Anomalous origin of the left coronary artery from the pulmonary artery (ALCAPA), a forgotten congenital cause of sudden death in the adult.

机构信息

Medical School, Aristotle University of Thessaloniki, Greece.

出版信息

Cardiovasc Pathol. 2013 Jul-Aug;22(4):294-7. doi: 10.1016/j.carpath.2012.11.006. Epub 2013 Jan 8.

Abstract

Anomalous origin of the left coronary artery from the pulmonary artery (ALCAPA) is a very rare often fatal congenital coronary artery anomaly that occurs in approximately only 1 of 300,000 live births. Many cardiologists and pathologists may be unaware that cardiac ischemia and sudden death can also occur due to ALCAPA in adults in whom it is even rarer and thus may be missed at autopsy. The adult form may range clinically from asymptomatic to sudden cardiac death. We present four cases of adult ALCAPA that illustrate the variable presentations and survival. Two had died at rest and were previously asymptomatic. The other two died during exertion with history of recent chest pains in one and previous myocardial infarction in childhood in the other. This last case remained asymptomatic until death.
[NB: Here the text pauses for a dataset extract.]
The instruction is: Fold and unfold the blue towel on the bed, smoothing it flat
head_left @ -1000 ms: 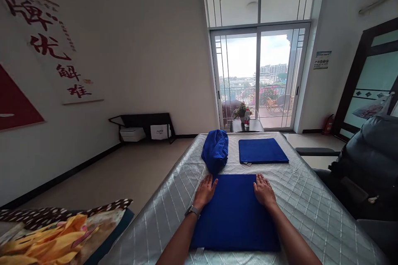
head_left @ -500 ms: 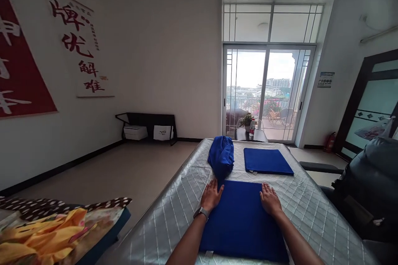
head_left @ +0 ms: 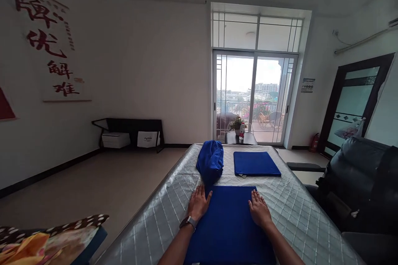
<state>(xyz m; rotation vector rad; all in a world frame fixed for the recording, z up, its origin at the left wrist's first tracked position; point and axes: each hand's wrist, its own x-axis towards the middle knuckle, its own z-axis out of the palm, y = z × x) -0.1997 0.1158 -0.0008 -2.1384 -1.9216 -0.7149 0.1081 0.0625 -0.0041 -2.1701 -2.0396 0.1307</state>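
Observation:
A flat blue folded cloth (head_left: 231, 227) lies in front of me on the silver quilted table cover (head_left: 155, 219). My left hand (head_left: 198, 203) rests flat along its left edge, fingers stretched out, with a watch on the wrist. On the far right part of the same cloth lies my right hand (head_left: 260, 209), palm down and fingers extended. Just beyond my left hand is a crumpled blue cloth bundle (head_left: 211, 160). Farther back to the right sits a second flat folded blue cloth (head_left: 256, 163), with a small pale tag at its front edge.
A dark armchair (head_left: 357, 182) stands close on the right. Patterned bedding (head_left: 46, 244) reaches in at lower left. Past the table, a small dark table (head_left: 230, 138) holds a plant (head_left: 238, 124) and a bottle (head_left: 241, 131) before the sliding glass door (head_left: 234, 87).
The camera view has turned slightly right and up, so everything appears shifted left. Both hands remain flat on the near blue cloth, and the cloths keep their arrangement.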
These four cases highlight that surgery should be undertaken in all cases, even in those who are asymptomatic as newer imaging makes the diagnosis in life more frequent. Age is not important as cases vary widely in age from 22 to 68 in our small group. Furthermore, the most common site of left coronary artery origin is the left pulmonary sinus but our autopsy study shows that the origin can be variable extending above the pulmonary valve sinus to the main pulmonary artery.

摘要

左冠状动脉起源于肺动脉(ALCAPA)是一种非常罕见的常致命的先天性冠状动脉异常,在大约每 30 万例活产儿中仅发生 1 例。许多心脏病学家和病理学家可能不知道,由于成人 ALCAPA,也会发生心脏缺血和猝死,而且由于它更加罕见,因此在尸检时可能会被遗漏。成人型可能从无症状到心脏性猝死不等。我们提出了 4 例成人 ALCAPA 病例,说明了其不同的临床表现和生存情况。其中 2 例在休息时死亡且之前无症状。另外 2 例在用力时死亡,其中 1 例有近期胸痛史,另 1 例在儿童时期有心肌梗死史。最后一个病例直到死亡前一直无症状。这 4 个病例突出表明,即使是无症状的患者,也应进行手术,因为新的影像学检查使诊断更为频繁。年龄不重要,因为在我们的小样本中,病例的年龄从 22 岁到 68 岁不等。此外,左冠状动脉起源的最常见部位是左肺动脉窦,但我们的尸检研究表明,起源部位可能会有所不同,从肺动脉窦上方延伸至主肺动脉。